Pero, si la minería fuera sinónimo de desarrollo, las regiones mineras del mundo serían las más prósperas. En cambio, tanto en África como en América Latina, lo que encontramos son comunidades empobrecidas, ríos envenenados y tierras que ya no pueden dar frutos. En La Unión, el río San Sebastián es prueba de ello: un río muerto, contaminado hasta el punto que no sirve ni siquiera para lavar la ropa.

Quienes tratan de imponer la minería no beberán el agua que contaminen ni vivirán en los pueblos que destruyan. No sufrirán las consecuencias. No verán enfermar a sus hijos, ni morir su ganado, ni secarse sus cultivos. No serán ellos quienes pierdan su hogar cuando sus tierras sean declaradas parte de la concesión minera. La contaminación y el despojo siempre tienen un mismo destinatario: los de abajo. Y, sin embargo, es a ellos a quienes hoy se les pide que acepten la minería como si fuera un salvavidas y no el ancla que los hundirá aún más en la miseria.

Mientras tanto, los que se atreven a hablar son perseguidos: Líderes comunitarios encarcelados, organizaciones difamadas, voces silenciadas bajo la sombra de la intimidación. La criminalización de la lucha ambiental no es una coincidencia, es una estrategia diseñada para infundir miedo y desarticular toda oposición.

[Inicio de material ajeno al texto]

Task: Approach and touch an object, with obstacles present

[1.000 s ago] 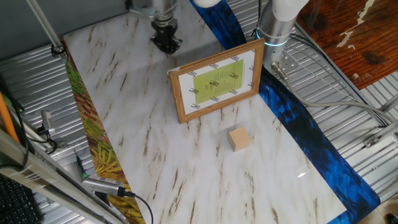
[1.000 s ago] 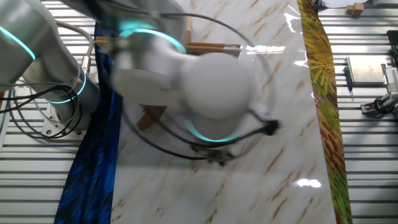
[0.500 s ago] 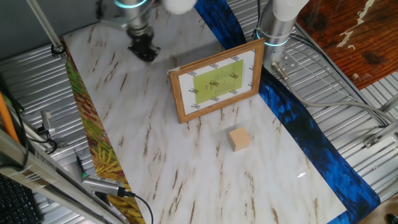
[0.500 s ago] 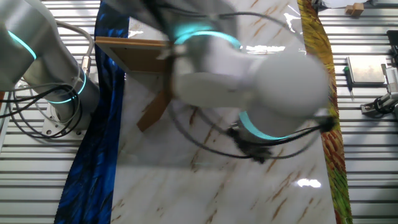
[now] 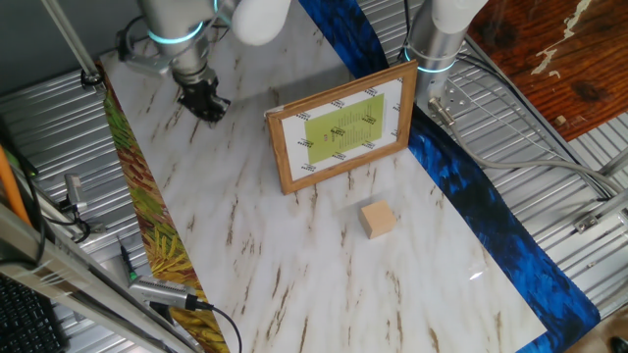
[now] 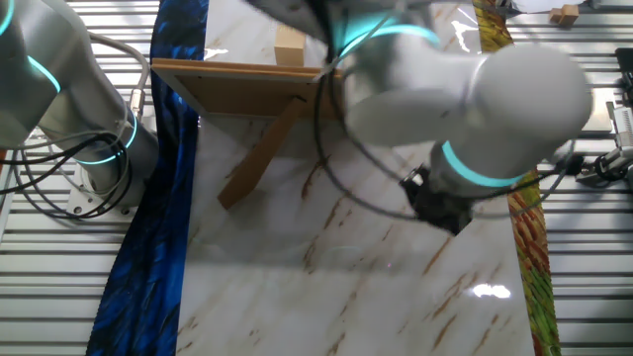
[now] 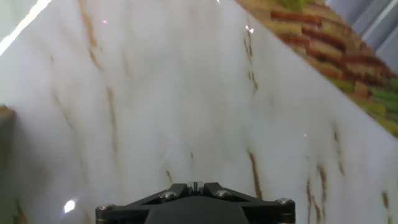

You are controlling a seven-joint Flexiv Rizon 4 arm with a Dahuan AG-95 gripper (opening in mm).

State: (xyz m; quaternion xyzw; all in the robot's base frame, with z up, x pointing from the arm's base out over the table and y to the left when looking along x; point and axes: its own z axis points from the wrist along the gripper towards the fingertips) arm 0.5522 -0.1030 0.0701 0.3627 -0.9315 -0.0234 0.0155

Pero hay algo que este intento de reactivar la minería no supo prever: la conciencia que despertó en la gente. La resistencia ya no es el eco aislado de unos cuantos activistas, sino la voz de comunidades enteras que se niegan a aceptar un retroceso al pasado. Es la Iglesia, que desde los púlpitos y las calles defiende la dignidad humana; es la alerta de los médicos, que advierten sobre los efectos devastadores en la salud; la preocupación de los agricultores, que ven amenazado su presente y su futuro; y la determinación de ciudadanos comunes que, sin más interés que la vida misma, comprenden que envenenar la tierra no es progreso, sino condena.

A fin de cuentas, cualquier oro extraído no quedará aquí; será llevado lejos, convertido en lujos ajenos. Mientras tanto, quienes sufran su extracción solo heredarán ríos muertos y suelos envenenados.

Por primera vez en mucho tiempo, los salvadoreños estamos del mismo lado. No hay banderas políticas en esta lucha, no hay derecha ni izquierda cuando el daño nos alcanzará a todos. Sin importar de dónde venimos o a dónde vamos, coincidimos en algo: el agua es vida, la minería es muerte.

El Salvador ya decidió una vez. Pero una decisión olvidada es una victoria deshecha. No permitamos que el olvido nos arrebate lo conquistado.